▶ [What this task involves]:
Your job is to print the listing exactly.

▶ [Data extract]:
-- -- --

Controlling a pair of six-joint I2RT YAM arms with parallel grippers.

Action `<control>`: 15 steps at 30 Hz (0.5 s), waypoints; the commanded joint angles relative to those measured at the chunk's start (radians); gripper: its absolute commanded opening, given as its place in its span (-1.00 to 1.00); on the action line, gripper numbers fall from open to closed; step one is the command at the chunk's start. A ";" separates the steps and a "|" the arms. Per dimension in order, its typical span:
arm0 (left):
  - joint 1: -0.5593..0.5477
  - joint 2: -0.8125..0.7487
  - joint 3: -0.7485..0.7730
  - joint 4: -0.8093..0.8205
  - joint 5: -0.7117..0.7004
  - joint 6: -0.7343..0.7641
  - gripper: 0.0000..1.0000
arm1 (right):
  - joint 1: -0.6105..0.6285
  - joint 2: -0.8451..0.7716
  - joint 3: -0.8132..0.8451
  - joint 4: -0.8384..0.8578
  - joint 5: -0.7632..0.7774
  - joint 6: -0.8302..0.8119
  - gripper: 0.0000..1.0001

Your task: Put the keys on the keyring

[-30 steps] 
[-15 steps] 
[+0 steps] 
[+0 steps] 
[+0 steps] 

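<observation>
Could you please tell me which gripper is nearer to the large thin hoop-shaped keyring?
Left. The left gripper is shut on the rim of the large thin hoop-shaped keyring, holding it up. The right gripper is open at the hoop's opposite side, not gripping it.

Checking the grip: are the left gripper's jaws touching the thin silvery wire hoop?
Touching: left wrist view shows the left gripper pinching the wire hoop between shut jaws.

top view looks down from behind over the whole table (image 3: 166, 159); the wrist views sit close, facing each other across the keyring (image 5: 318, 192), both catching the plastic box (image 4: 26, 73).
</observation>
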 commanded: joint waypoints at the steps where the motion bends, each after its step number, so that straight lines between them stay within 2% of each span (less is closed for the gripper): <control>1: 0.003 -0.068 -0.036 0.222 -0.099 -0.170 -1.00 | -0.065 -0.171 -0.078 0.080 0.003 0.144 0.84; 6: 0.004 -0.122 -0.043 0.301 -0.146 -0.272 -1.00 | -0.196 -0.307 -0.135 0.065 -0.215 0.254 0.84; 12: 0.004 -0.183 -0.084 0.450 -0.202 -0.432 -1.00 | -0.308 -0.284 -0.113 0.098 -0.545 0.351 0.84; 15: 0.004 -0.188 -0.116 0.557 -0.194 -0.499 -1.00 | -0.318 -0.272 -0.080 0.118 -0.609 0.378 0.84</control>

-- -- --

▶ [Answer box]:
Controlling a pair of six-joint I2RT YAM arms with parallel grippers.

Action `<control>`: 15 steps at 30 Hz (0.5 s), waypoints; the commanded joint angles relative to those measured at the chunk's start (radians); gripper: its absolute commanded opening, given as its place in its span (-1.00 to 1.00); on the action line, gripper numbers fall from open to closed; step one is the command at the chunk's start. A ";" separates the steps and a "|" the arms. Per dimension in order, its typical span:
arm0 (left):
  - joint 1: -0.5593..0.5477
  - joint 2: -0.8125..0.7487
  - joint 3: -0.7485..0.7730
  - joint 4: -0.8093..0.8205
  - joint 5: -0.7117..0.7004
  - joint 6: -0.7343..0.7641
  - gripper: 0.0000..1.0000
arm1 (right):
  - joint 1: -0.6105..0.6285
  - joint 2: -0.8451..0.7716
  - joint 3: -0.8132..0.8451
  - joint 4: -0.8384..0.8578
  - joint 5: -0.7632..0.7774
  - joint 6: -0.8302..0.8119
  - gripper: 0.0000..1.0001

Your task: Put the keys on the keyring

[-30 steps] 
[-15 steps] 
[+0 steps] 
[+0 steps] 
[+0 steps] 

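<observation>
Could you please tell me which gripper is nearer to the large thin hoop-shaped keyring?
Left. The left gripper is shut on the rim of the large thin hoop-shaped keyring, holding it up. The right gripper is open at the hoop's opposite side, not gripping it.

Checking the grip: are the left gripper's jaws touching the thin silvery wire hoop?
Touching: left wrist view shows the left gripper pinching the wire hoop between shut jaws.

top view looks down from behind over the whole table (image 3: 166, 159); the wrist views sit close, facing each other across the keyring (image 5: 318, 192), both catching the plastic box (image 4: 26, 73).
</observation>
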 commanded: joint waypoints at the steps where the motion bends, each after its step number, so that straight lines between them stay within 2% of each span (less is closed for the gripper): <control>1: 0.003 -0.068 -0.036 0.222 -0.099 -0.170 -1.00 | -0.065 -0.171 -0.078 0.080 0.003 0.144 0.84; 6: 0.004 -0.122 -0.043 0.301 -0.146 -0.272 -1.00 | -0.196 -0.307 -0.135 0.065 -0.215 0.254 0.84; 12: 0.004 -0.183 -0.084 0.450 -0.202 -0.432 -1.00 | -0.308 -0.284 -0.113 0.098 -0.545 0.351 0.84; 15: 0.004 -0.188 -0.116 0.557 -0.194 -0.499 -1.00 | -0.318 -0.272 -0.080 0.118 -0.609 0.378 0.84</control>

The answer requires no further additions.